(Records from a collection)
____________________

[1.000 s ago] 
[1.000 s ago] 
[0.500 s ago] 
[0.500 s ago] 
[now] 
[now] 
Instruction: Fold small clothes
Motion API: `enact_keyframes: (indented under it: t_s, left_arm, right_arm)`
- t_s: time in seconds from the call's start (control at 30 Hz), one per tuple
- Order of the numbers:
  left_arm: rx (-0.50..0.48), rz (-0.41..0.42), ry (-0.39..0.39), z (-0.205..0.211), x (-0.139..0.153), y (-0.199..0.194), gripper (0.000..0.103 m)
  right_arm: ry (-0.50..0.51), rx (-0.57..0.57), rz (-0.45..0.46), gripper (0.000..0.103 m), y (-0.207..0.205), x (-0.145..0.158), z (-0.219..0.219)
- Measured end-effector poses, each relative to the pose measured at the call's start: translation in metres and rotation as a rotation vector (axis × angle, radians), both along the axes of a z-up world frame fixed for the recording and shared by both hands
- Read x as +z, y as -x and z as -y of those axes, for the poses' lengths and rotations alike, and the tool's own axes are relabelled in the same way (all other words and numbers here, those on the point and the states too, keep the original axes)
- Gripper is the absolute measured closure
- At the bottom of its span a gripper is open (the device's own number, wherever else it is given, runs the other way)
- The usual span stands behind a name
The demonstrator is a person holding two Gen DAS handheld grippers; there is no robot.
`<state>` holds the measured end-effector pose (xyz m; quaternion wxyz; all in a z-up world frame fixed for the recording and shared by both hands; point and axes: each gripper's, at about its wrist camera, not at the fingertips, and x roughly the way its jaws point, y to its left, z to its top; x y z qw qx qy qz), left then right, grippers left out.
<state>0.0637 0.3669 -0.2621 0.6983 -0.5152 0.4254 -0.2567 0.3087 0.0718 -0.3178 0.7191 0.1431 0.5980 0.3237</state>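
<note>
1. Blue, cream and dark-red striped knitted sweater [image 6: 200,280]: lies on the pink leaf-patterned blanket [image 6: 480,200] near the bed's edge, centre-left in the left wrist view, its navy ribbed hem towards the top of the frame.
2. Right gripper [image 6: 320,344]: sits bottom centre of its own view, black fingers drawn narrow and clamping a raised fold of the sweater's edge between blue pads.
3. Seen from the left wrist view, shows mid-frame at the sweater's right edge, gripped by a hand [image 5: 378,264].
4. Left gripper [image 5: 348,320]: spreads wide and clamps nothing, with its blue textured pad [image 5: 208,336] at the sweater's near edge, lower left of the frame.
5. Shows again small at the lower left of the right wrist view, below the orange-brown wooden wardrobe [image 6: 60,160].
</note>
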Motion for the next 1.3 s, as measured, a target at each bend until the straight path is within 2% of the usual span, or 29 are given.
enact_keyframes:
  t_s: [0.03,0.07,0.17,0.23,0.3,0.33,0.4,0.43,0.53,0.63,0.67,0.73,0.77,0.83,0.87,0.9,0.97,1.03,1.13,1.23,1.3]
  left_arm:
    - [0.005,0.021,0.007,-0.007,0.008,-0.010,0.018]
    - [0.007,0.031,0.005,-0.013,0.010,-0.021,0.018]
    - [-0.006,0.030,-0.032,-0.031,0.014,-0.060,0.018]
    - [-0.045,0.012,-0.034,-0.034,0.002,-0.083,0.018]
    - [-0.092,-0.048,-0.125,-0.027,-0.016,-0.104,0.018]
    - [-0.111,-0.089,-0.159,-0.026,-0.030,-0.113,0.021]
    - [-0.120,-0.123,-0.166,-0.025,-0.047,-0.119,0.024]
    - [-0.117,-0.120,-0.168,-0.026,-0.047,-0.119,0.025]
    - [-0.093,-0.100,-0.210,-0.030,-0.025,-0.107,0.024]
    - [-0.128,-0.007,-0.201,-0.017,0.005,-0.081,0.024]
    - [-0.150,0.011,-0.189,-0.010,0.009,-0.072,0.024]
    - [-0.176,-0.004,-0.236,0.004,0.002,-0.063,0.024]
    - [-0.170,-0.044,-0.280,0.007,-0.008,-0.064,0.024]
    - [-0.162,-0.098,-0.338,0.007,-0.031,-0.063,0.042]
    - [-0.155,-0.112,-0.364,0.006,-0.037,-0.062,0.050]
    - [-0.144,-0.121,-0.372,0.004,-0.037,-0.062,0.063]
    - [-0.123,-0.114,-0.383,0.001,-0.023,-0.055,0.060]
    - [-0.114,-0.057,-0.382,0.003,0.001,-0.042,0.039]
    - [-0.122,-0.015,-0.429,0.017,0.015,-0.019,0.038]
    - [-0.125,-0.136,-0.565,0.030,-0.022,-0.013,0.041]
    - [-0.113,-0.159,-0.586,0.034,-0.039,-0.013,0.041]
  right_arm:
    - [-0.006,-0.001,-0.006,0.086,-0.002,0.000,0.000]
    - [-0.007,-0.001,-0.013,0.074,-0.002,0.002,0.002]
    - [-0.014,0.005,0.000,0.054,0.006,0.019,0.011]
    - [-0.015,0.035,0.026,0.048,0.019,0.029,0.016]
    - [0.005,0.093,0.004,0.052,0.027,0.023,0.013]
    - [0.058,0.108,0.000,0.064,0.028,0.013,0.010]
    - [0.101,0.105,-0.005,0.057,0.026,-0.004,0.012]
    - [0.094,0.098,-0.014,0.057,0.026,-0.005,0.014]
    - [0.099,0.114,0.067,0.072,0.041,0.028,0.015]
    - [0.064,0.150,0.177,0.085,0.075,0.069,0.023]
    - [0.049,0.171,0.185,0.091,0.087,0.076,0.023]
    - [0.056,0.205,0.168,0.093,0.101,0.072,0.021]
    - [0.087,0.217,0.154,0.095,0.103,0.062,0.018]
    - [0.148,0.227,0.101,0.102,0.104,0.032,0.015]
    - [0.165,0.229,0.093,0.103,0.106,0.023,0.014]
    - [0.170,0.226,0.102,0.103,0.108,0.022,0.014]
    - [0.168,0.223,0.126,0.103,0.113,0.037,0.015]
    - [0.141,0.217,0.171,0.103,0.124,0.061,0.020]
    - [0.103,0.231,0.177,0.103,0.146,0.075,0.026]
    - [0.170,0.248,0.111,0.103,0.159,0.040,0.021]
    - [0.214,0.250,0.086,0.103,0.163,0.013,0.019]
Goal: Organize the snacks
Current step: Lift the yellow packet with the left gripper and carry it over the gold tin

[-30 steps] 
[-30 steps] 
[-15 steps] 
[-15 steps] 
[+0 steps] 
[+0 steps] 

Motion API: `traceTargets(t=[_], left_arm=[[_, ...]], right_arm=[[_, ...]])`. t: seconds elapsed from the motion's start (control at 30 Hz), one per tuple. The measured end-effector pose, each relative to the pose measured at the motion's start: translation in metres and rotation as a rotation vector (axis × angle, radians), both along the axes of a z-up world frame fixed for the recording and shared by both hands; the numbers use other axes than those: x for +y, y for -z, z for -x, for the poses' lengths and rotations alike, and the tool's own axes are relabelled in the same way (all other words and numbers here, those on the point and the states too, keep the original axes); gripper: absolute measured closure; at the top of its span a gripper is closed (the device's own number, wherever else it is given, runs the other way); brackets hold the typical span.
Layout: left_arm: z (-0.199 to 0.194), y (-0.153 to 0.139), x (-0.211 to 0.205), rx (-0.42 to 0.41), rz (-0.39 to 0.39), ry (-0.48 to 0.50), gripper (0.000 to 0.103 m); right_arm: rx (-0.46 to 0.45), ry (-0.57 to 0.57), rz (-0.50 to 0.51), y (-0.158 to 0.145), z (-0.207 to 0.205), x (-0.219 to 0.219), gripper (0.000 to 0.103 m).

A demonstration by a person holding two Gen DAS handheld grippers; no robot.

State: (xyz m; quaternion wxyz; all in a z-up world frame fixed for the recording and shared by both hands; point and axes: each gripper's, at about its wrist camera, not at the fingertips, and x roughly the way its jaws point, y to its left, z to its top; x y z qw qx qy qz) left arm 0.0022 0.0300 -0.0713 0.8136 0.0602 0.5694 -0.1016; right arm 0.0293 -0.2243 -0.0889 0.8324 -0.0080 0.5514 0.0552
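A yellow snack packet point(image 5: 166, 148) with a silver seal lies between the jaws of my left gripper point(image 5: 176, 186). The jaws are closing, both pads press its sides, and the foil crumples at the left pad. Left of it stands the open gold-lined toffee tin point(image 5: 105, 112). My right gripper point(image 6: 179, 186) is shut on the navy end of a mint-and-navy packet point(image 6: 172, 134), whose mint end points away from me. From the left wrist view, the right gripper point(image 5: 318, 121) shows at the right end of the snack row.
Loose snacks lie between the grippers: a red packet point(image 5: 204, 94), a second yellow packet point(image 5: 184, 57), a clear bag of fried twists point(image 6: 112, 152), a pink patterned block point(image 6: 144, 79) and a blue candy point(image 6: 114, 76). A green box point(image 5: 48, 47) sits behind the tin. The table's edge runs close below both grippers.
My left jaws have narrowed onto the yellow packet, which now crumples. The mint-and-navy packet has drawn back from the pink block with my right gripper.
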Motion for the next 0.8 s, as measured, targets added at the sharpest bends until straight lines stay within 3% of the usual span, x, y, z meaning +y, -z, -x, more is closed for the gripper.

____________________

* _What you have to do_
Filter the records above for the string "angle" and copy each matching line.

* _Your response_
- Measured end-effector poses, each relative to the pose measured at the call's start: translation in metres and rotation as a rotation vector (axis × angle, radians), both along the axes of a z-up world frame fixed for the recording and shared by both hands
Motion API: `traceTargets(t=[_], left_arm=[[_, ...]], right_arm=[[_, ...]])`. t: seconds elapsed from the motion's start (control at 30 Hz), one per tuple. The measured end-effector pose, each relative to the pose measured at the motion's start: translation in metres and rotation as a rotation vector (axis × angle, radians), both along the axes of a z-up world frame fixed for the recording and shared by both hands; the numbers use other axes than those: x for +y, y for -z, z for -x, for the poses' lengths and rotations alike, and the tool's own axes are relabelled in the same way (all other words and numbers here, those on the point and the states too, keep the original axes); gripper: absolute measured closure; at the top of its span a gripper is closed (the device's own number, wherever else it is given, runs the other way); brackets hold the typical span.

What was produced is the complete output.